Open Innovation and Regional Culture—Findings from Different Industrial and Regional Settings

The concept of open innovation, building upon ideas of “interactive innovation” and “innovation networking” has gained interest more recently. It argues that companies should increasingly also rely on ideas and knowledge developed externally, and create external paths for innovation. There are various mechanisms used by companies for acquiring external knowledge such as R&D and innovation collaboration with other firms and universities, relations to spin-off companies, and informal knowledge interactions within local milieux and “open innovation campuses”. Open innovation and networking are no general phenomena but depend on certain company and regional characteristics such as the respective innovation culture.
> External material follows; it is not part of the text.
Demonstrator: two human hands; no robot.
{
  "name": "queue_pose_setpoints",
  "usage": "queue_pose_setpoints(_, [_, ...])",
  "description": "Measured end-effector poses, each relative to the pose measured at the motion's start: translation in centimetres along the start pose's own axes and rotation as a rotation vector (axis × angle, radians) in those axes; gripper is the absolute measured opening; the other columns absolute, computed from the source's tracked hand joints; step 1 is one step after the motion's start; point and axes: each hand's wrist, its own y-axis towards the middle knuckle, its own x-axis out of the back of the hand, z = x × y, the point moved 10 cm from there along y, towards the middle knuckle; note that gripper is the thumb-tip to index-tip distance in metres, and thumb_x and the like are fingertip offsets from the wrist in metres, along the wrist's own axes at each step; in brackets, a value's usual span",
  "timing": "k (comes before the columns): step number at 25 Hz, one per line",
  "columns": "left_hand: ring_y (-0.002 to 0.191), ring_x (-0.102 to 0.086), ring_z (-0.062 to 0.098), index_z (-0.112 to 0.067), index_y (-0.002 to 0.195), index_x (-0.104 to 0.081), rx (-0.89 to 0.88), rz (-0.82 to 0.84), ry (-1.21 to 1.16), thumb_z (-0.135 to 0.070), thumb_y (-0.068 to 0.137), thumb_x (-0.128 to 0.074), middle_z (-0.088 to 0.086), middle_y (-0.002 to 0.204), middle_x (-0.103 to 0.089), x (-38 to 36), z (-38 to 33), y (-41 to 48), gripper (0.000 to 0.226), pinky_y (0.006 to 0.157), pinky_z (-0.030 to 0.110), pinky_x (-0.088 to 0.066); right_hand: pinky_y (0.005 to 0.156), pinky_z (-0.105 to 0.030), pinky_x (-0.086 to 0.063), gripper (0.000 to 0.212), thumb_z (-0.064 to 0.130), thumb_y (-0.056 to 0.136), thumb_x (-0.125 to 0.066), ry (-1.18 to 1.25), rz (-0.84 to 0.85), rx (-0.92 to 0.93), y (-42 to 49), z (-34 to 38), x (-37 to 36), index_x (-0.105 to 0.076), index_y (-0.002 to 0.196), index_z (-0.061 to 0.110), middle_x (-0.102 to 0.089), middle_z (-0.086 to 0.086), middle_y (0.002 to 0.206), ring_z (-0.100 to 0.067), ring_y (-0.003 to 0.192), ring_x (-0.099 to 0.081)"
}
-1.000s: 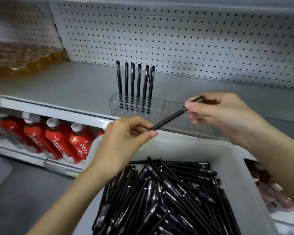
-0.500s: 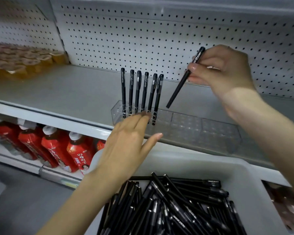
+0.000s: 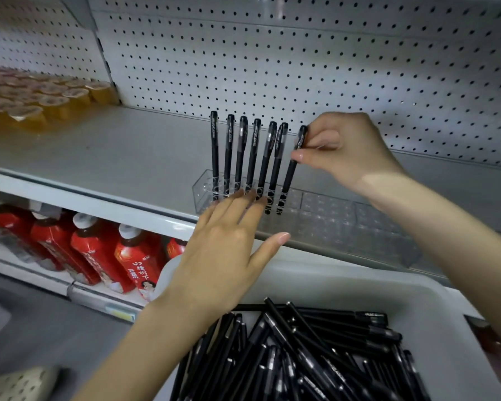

The interrelationship between open innovation and regional culture has been explored by studies on regional advantage emphasizing socio-cultural aspects of opening up innovation, the literature on regional clusters, emphasizing knowledge sharing in networks, and the contributions to regional innovation systems, emphasizing the role of the institutional environment. We investigate examples of open innovation for different regions of Europe including high-tech and low-tech industries: The Southeast region of The Netherlands (high-tech systems centred on Philips and performance materials centred on DSM), Basel (Life Science industry focused on Novartis and other firms) and Styria (metal industry). We analyse the ways and mechanisms at work for open innovation, and the way these are related to regional culture. We find that open innovation strategies of companies benefit from certain regional culture characteristics and that there is no uniform “model of open innovation that applies to all types of regions”. Region-specific solutions and policies are required that account for divergent regional conditions. The research shows that we rarely find the ideal model of “uncontrolled” open innovation, but rather different forms of innovation practices that are somewhere in between the open and the closed model. Both corporate cultures and regional cultures in the regions studied still show many aspects hampering open innovation, underlining that change towards a culture facilitating open innovation takes considerable time.